"An Open Letter To Those Who Condemn Looting" by Evan Calder Williams (2011)

(Listen to the audio version of this letter read by Resonance Audio)

My short review: 

A powerful and passionate letter to all of us in these times of riot, rebellion, and mayhem. Instead of seeing those who dissent the perpetuation of classicism and racism, particularly by the hands of the police, as apart from the whole (indeed, of humanity), Williams asks us, in well reasoned vexation, to take notice of our blind spots and understand how to fathom these chaotic rebellions as natural responses to injustice, greed, and ignorance.
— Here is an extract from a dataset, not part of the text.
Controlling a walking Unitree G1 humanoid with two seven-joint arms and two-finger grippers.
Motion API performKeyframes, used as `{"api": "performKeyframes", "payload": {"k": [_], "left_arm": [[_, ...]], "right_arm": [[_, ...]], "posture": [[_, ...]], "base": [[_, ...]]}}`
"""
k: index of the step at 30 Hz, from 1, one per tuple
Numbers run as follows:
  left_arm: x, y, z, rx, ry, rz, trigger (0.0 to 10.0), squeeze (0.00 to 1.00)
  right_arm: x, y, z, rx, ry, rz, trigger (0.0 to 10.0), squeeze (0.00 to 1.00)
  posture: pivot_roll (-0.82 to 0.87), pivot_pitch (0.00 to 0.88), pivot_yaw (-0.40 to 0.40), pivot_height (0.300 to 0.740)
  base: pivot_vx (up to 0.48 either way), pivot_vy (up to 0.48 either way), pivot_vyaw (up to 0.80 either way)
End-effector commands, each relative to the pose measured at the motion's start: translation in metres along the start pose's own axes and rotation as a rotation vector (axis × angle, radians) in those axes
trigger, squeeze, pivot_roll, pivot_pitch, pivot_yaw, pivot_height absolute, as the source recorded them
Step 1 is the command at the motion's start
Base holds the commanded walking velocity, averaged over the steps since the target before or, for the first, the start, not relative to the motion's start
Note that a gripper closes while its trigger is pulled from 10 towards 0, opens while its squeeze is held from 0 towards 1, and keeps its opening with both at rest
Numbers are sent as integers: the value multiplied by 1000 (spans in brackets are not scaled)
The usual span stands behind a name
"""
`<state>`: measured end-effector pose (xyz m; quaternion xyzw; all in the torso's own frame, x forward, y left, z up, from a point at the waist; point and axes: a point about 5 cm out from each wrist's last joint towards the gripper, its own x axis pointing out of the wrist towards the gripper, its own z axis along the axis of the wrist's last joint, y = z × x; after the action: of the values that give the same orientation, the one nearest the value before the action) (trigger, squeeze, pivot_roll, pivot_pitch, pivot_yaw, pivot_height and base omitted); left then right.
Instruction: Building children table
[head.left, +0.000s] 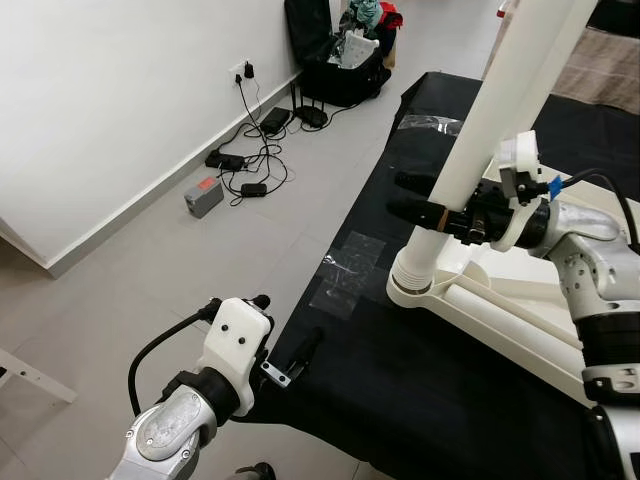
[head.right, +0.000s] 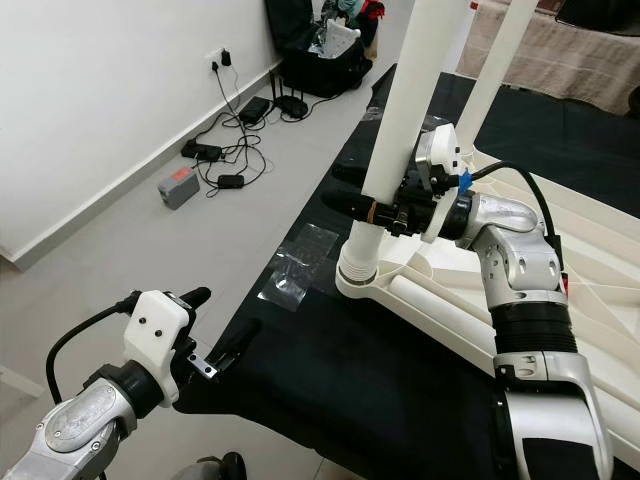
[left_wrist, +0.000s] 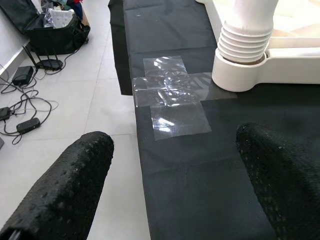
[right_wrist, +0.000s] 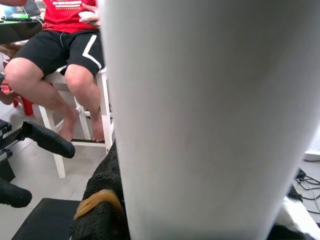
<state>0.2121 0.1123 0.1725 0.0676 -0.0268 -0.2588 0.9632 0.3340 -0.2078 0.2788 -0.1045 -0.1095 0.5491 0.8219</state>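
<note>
Item: white table leg, seated upright in the corner socket of the upturned white tabletop on the black mat. My right gripper is clamped round its lower end. My left gripper hovers spread and empty over the mat edge. A second leg stands behind. I judge assembly partly done; remaining corners unclear.

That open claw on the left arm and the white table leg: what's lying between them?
Black cloth with a patch of clear tape stuck across its edge, nothing else. The left wrist view shows it between the left gripper and the table leg.
</note>
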Motion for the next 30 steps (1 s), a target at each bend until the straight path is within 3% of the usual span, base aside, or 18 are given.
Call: {"api": "performKeyframes", "payload": {"k": [1, 6, 17, 30], "left_arm": [[-2, -2, -4, 9, 17, -8, 10000, 0], [-2, -2, -4, 7, 19, -7, 10000, 0], [-2, -2, -3, 13, 15, -4, 10000, 0], [1, 3, 1, 21, 0, 13, 10000, 0]], "right_arm": [[-1, 2, -6, 3, 42, 24, 10000, 0], [-3, 5, -4, 12, 26, 44, 10000, 0], [4, 12, -23, 45, 57, 32, 10000, 0], [13, 2, -45, 88, 137, -144, 10000, 0]], "posture": [[89, 187, -12, 740], [92, 184, -9, 740], [93, 187, -10, 740], [92, 202, -13, 740]], "base": [[0, 0, 0], [0, 0, 0], [0, 0, 0], [0, 0, 0]]}}
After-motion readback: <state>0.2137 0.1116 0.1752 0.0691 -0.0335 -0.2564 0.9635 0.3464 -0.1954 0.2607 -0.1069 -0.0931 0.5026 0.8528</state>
Whether you are part of the rebellion or one who witnesses the death and destruction from your velvet couch, the point here is not so much an urge for you to dis/continue setting fires or to move from your meditative position in order to stoke it, but rather to consider the actions leading up to such hellish disruption; a consideration that hopefully leads to a connective point disavowing all the structures set in place that makes class and race ideologies *OK*. For they are not. For these fine lines of class, these fine lines of race, become ever more fine, ever smaller, Williams seems to say. And they are but mere imaginations built by structures we ourselves can barely grasp unless understood as a whole: not they who riot, but us who force them to, then condemn them for it. How do we begin to work ourselves into, or out of this fix?